What prompt works best for a weekly meal plan?

Three parts matter: first, the actual deals as a list with prices; second, your constraints (people, budget, diet, allergies); third, an explicit request for structured output (daily plan + shopping list + estimated cost). The full template is in the article.

Why does ChatGPT sometimes invent prices?
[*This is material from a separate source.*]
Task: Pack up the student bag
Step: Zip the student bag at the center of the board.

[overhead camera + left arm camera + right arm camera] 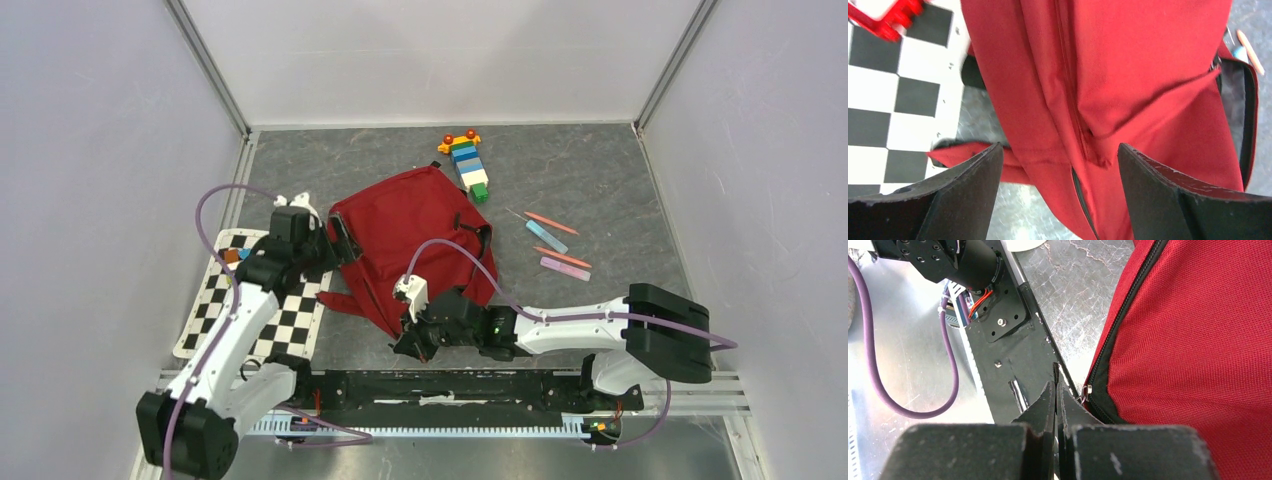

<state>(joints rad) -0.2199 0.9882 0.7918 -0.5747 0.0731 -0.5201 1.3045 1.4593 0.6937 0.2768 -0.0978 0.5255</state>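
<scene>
Backpack point(410, 240): dark red, lying flat on the middle of the worktop point(600, 180), with its near corner reaching toward the near edge. A black-edged opening shows on its right side.

Left hand point(335, 242): at the left side of the backpack. The left wrist view shows its fingers point(968, 195) spread wide apart, with the red fabric and a zip seam between and beyond them. Nothing is clamped.

Right hand point(415, 340): at the near corner of the backpack. Its fingers point(1045, 405) are pressed together, tips over the black base rail point(1013, 355). A small metal zip ring point(1087, 390) sits just beside them, on the backpack's black zip line. Whether anything is pinched between the fingers cannot be told.

Checkerboard point(230, 310): flat by the near-left corner, partly under the left arm.

Toy block stack point(467, 162): near the far edge, just beyond the backpack.

Pens point(555, 245): several, loose, toward the right edge, apart from the backpack.
</scene>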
Because the model never saw discounter flyers during training and hallucinates prices when none are in the prompt. Rule of thumb: if a price is not in your prompt, it is made up. For realistic plans, always include the actual deal prices.

Is a specialized app better than ChatGPT?

If you enjoy doing the research weekly, ChatGPT with a good prompt is fine. If you want to skip the deal-scanning step, a dedicated app like Flyva is the better fit — it ingests current flyers automatically, knows the prices, and delivers the plan in under five minutes.

Does the prompt also work with Claude or Gemini?

Yes. The template is model-agnostic. Claude 4.x and Gemini 2.5 produce comparable or slightly better results because they generate structured output a bit more reliably. The prompt logic is the same.